EXERCISE PROMPT
Reproduce exactly, and only, the lines running from the start of the entries below to the line containing "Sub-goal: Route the".

GIVEN DATA

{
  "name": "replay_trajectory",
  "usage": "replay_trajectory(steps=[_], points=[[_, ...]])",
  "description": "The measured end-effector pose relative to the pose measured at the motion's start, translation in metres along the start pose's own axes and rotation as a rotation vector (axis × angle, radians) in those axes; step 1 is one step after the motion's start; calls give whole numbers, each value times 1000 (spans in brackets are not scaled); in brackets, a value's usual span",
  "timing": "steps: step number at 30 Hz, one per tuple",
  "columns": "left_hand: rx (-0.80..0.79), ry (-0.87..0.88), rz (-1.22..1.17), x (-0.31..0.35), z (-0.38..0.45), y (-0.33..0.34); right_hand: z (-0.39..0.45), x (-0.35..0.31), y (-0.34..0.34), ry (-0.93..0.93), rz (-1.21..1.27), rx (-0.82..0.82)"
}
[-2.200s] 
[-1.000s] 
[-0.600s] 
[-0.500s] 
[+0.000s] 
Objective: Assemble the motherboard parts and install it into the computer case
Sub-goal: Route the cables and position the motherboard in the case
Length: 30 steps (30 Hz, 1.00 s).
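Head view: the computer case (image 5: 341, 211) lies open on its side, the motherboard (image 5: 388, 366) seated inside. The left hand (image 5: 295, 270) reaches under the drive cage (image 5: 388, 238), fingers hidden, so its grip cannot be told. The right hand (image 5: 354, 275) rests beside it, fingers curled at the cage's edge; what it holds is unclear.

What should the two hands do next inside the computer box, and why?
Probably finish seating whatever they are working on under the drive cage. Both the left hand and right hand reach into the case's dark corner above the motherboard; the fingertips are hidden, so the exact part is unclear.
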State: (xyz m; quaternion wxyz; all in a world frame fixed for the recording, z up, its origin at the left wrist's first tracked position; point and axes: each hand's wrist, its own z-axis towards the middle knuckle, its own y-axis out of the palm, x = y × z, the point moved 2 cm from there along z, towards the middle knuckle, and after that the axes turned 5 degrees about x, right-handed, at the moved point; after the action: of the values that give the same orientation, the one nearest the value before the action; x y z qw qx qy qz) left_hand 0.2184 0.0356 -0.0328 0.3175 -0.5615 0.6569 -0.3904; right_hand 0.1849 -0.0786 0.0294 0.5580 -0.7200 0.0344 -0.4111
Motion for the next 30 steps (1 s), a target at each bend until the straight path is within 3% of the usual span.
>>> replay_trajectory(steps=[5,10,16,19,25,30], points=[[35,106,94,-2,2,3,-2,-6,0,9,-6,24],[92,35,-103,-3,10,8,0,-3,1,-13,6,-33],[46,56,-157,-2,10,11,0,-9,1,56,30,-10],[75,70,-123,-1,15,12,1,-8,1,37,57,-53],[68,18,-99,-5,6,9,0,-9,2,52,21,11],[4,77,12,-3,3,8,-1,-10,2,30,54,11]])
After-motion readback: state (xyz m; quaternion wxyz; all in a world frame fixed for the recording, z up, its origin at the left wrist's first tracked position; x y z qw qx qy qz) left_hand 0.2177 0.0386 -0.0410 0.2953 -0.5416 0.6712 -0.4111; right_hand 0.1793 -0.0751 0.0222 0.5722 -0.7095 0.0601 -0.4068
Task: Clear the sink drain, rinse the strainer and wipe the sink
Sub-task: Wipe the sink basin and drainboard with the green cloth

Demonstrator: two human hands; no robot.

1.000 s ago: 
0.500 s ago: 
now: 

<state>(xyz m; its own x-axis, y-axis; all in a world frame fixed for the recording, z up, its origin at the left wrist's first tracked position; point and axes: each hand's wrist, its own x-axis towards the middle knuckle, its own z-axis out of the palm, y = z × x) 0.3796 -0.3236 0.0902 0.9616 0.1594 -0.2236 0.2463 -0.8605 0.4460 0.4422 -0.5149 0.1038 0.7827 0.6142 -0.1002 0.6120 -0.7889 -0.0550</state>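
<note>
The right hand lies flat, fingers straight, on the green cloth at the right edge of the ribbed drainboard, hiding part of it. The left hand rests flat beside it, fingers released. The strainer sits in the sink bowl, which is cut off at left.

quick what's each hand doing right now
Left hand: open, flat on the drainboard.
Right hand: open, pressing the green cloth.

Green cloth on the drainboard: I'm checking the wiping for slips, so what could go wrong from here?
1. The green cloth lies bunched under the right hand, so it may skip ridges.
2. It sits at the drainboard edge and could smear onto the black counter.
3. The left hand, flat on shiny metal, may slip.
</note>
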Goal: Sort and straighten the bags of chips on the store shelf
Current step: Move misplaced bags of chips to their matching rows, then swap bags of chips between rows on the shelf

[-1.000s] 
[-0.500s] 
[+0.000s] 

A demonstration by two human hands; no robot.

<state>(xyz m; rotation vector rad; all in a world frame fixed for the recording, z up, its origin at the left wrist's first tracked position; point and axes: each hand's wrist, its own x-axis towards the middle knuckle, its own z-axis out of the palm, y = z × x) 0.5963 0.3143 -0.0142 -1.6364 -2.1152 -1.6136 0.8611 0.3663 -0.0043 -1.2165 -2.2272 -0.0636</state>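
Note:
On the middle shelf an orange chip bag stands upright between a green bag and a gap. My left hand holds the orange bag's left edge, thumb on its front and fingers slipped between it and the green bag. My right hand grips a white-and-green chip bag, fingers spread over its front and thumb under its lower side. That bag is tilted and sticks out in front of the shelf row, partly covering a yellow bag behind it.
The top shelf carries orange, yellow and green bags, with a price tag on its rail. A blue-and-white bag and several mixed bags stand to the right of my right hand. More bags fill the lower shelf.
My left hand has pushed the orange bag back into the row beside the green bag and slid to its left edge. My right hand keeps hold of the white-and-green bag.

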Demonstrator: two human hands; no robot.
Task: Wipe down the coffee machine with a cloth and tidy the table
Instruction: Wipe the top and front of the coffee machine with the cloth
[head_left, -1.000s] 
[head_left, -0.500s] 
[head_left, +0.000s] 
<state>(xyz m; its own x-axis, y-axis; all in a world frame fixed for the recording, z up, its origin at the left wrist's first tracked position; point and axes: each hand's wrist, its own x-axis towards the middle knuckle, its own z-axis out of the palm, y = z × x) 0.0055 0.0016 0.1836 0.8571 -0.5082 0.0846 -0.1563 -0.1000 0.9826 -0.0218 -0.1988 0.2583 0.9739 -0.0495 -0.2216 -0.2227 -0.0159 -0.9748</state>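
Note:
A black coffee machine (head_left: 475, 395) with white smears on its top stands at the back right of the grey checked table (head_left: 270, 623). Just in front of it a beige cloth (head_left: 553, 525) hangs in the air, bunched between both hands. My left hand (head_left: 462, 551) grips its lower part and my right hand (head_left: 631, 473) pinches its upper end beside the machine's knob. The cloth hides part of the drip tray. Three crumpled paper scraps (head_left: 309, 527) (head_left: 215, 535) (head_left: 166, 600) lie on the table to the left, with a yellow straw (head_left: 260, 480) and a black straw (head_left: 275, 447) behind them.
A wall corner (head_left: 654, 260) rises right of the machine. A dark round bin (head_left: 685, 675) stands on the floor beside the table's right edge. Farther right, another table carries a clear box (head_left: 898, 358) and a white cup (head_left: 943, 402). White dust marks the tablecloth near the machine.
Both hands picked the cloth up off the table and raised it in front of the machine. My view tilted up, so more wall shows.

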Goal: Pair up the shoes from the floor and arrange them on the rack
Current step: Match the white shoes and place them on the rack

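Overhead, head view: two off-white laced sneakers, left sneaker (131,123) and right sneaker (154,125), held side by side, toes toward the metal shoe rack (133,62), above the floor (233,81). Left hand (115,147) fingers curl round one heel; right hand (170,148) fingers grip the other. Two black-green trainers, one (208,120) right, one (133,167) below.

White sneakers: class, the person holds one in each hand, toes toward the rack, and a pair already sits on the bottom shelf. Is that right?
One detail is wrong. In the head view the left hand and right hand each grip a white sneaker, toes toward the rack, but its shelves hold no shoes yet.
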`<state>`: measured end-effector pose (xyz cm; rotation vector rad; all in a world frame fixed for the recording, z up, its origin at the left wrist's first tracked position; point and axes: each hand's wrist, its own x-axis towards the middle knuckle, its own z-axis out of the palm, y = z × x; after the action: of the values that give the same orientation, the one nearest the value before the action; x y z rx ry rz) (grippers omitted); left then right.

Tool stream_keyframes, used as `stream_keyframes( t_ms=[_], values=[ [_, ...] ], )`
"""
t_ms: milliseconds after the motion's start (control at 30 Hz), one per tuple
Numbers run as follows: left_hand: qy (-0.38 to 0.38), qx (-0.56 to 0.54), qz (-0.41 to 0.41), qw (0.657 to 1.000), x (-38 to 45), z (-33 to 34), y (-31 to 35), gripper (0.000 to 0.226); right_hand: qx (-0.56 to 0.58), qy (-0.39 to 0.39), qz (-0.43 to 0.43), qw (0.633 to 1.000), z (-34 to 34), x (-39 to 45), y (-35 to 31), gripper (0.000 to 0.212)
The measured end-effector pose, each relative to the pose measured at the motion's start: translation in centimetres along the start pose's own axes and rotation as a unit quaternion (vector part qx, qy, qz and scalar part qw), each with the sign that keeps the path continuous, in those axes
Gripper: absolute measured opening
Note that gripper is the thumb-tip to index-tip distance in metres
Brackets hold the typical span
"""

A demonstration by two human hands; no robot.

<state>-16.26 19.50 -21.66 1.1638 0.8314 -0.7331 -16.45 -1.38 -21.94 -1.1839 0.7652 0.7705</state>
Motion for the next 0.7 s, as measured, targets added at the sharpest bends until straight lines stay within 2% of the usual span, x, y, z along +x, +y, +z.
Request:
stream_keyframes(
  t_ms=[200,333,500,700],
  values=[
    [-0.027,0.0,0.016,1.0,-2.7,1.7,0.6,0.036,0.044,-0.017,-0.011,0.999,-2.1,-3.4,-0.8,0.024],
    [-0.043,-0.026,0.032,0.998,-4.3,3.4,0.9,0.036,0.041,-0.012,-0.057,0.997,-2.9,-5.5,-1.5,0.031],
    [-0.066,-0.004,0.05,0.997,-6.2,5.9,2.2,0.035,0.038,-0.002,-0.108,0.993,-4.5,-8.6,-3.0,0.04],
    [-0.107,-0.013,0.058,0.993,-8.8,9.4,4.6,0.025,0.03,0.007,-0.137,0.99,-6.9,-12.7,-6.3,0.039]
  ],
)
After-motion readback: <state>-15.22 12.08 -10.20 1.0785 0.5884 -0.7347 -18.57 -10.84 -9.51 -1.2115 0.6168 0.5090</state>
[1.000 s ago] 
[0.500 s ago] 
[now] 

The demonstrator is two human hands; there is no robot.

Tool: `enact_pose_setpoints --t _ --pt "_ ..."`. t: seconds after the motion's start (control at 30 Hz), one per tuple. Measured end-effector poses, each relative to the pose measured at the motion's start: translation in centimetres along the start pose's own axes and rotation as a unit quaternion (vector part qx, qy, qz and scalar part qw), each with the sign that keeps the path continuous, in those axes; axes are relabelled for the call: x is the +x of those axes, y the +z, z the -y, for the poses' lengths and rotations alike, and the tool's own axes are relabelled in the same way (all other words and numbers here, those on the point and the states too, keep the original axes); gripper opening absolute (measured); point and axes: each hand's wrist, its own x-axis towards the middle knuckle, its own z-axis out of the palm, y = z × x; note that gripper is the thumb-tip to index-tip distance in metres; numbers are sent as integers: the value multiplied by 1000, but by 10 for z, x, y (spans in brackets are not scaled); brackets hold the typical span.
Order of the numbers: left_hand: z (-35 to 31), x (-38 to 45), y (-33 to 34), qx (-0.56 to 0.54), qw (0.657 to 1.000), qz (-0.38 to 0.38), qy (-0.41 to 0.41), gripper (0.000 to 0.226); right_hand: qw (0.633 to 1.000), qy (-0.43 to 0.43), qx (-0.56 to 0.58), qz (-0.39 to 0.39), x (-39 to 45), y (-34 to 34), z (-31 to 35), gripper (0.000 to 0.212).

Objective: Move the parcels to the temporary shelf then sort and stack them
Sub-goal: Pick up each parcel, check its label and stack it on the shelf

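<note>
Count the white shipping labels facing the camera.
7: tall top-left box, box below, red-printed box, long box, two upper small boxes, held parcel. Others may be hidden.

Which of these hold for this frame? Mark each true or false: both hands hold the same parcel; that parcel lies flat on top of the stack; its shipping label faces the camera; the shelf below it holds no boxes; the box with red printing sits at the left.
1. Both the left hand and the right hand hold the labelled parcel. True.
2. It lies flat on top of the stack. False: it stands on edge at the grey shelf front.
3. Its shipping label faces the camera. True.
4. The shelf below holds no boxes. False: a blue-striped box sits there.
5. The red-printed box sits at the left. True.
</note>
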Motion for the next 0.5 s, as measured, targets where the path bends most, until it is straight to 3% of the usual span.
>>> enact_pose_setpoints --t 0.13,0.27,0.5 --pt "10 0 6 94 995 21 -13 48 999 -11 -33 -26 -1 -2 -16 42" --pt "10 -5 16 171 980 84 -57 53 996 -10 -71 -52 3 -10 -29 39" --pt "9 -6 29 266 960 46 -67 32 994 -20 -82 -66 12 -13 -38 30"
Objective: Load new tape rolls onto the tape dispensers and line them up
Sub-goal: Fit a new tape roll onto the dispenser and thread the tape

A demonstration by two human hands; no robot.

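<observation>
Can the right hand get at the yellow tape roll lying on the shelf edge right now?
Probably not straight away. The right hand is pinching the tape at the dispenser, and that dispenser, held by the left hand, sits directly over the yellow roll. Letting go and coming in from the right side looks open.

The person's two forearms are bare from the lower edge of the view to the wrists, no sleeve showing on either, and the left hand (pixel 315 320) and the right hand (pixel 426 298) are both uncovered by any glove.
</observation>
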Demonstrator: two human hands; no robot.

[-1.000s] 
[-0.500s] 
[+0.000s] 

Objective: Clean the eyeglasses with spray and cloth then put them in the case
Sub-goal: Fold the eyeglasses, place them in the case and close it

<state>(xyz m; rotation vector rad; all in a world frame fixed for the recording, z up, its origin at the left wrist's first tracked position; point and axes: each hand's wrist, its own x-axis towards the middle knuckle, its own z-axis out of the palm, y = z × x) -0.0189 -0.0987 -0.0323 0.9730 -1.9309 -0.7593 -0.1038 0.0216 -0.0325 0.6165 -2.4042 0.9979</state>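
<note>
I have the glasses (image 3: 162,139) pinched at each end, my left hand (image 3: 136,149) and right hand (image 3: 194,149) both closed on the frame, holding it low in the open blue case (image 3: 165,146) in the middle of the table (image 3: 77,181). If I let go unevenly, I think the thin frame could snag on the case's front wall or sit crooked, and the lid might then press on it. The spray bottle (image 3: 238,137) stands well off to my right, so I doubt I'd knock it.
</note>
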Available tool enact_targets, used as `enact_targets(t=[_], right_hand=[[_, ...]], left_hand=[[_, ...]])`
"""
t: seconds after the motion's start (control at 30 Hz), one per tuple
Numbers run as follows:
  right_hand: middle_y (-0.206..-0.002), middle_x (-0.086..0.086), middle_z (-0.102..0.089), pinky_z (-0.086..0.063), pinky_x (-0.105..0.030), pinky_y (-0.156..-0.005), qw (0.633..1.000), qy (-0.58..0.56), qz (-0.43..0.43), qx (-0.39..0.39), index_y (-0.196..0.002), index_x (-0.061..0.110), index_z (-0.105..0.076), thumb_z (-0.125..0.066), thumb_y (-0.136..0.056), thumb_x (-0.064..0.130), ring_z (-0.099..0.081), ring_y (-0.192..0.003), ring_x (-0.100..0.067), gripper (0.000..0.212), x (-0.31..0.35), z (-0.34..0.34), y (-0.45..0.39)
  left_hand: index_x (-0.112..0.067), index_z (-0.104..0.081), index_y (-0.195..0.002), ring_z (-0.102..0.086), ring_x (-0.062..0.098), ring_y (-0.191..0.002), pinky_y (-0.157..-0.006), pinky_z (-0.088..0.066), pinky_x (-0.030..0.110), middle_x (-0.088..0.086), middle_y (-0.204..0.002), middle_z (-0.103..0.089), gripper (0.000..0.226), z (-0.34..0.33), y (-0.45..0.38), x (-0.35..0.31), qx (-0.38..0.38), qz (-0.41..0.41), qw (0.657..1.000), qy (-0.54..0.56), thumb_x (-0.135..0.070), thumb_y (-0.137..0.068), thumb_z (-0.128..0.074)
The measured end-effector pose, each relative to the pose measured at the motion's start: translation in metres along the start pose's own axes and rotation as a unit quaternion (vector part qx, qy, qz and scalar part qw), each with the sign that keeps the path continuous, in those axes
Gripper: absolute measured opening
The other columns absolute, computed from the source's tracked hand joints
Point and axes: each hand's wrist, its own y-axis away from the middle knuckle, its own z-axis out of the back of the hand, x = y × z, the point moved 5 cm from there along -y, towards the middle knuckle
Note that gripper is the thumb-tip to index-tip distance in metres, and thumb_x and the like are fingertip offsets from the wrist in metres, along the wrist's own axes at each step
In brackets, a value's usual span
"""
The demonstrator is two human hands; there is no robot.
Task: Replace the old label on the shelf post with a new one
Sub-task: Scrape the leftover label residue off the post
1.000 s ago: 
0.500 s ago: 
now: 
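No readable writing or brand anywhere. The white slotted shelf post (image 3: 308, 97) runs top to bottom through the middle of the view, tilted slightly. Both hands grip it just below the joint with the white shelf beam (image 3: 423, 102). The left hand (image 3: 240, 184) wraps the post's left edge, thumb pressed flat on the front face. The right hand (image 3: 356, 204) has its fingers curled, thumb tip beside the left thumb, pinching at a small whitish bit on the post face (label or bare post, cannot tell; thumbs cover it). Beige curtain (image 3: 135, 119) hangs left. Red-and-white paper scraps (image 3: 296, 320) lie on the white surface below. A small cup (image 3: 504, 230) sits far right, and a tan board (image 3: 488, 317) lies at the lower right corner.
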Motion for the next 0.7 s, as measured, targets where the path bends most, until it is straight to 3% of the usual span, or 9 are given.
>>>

RESPONSE TO THIS EXERCISE
{
  "name": "replay_trajectory",
  "usage": "replay_trajectory(steps=[_], points=[[_, ...]])",
  "description": "The measured end-effector pose relative to the pose measured at the motion's start, translation in metres along the start pose's own axes and rotation as a rotation vector (axis × angle, radians) in those axes; step 1 is one step after the motion's start; calls give whole numbers, each value times 1000 (spans in brackets are not scaled); in brackets, a value's usual span",
  "timing": "steps: step number at 30 Hz, one per tuple",
  "columns": "left_hand: rx (-0.80..0.79), ry (-0.87..0.88), rz (-1.22..1.17), x (-0.31..0.35), z (-0.38..0.45), y (-0.33..0.34); right_hand: z (-0.39..0.45), x (-0.35..0.31), y (-0.34..0.34), ry (-0.93..0.93), rz (-1.21..1.27), rx (-0.82..0.82)"
}
[-2.200s] 
[-1.000s] 
[-0.600s] 
[-0.500s] 
[+0.000s] 
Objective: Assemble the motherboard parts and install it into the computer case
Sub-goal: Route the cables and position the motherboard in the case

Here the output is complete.